Description
We're seeking a Staff Software Engineer, Capacity Engineering to join our team. As a key member of our infrastructure team, you will be responsible for efficiently managing one of the largest-scale cloud-native infrastructures in the world. This role has direct visibility across Pinterest Engineering and with Engineering and company leadership.
The ideal candidate will have a strong background in implementing performance and efficiency projects on large scale distributed systems. You will improve the efficiency of large scale shared environments like Kubernetes, improve the performance and efficiency of large scale distributed systems that drive Pinterest systems, and build develop and mature profiling and optimization capabilities for Pinterest scale.
You will collaborate with Infrastructure Engineering and SRE teams in their mission to deliver highly available, resilient, secure and efficient foundations for Pinterest’s tech stack. You will leverage AI to scale the impact of yourself and the team, including accelerating performance investigations, building tooling and agents that allow users to self-serve efficiency insights and recommendations, and iterating faster on optimization approaches and rollout plans.

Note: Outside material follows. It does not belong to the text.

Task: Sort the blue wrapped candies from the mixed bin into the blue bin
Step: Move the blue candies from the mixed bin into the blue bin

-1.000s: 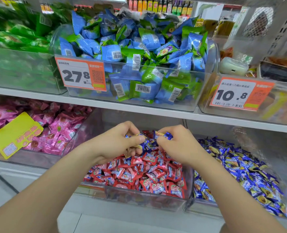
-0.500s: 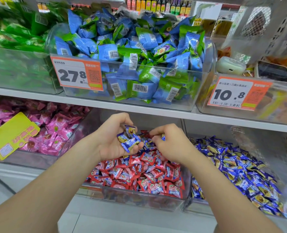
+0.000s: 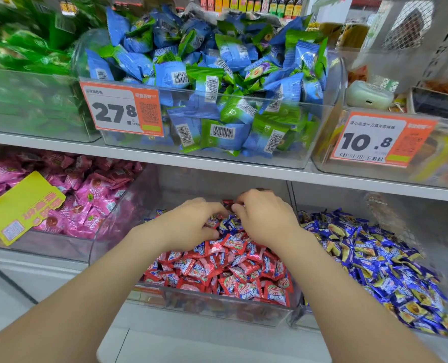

To be successful in this role, you will need to have a deep understanding of infrastructure capacity and performance, experience leading efficiency initiatives at scale on Kubernetes or other large scale shared infrastructure, and strong technical and performance engineering skills to collaborate with stakeholders on complex and ambiguous technical challenges.
Additionally, you will need to have experience building and managing highly available distributed applications at scale, proficiency in software development languages such as Java, Python and C++, excellent skills in communicating complex technical issues, experience with AWS or similar cloud environments, and demonstrated ability to use AI to improve speed and quality in your day-to-day workflow for relevant outputs.
Bonus points for hands-on experience with large, cloud-native multi-tenant platforms at Internet scale.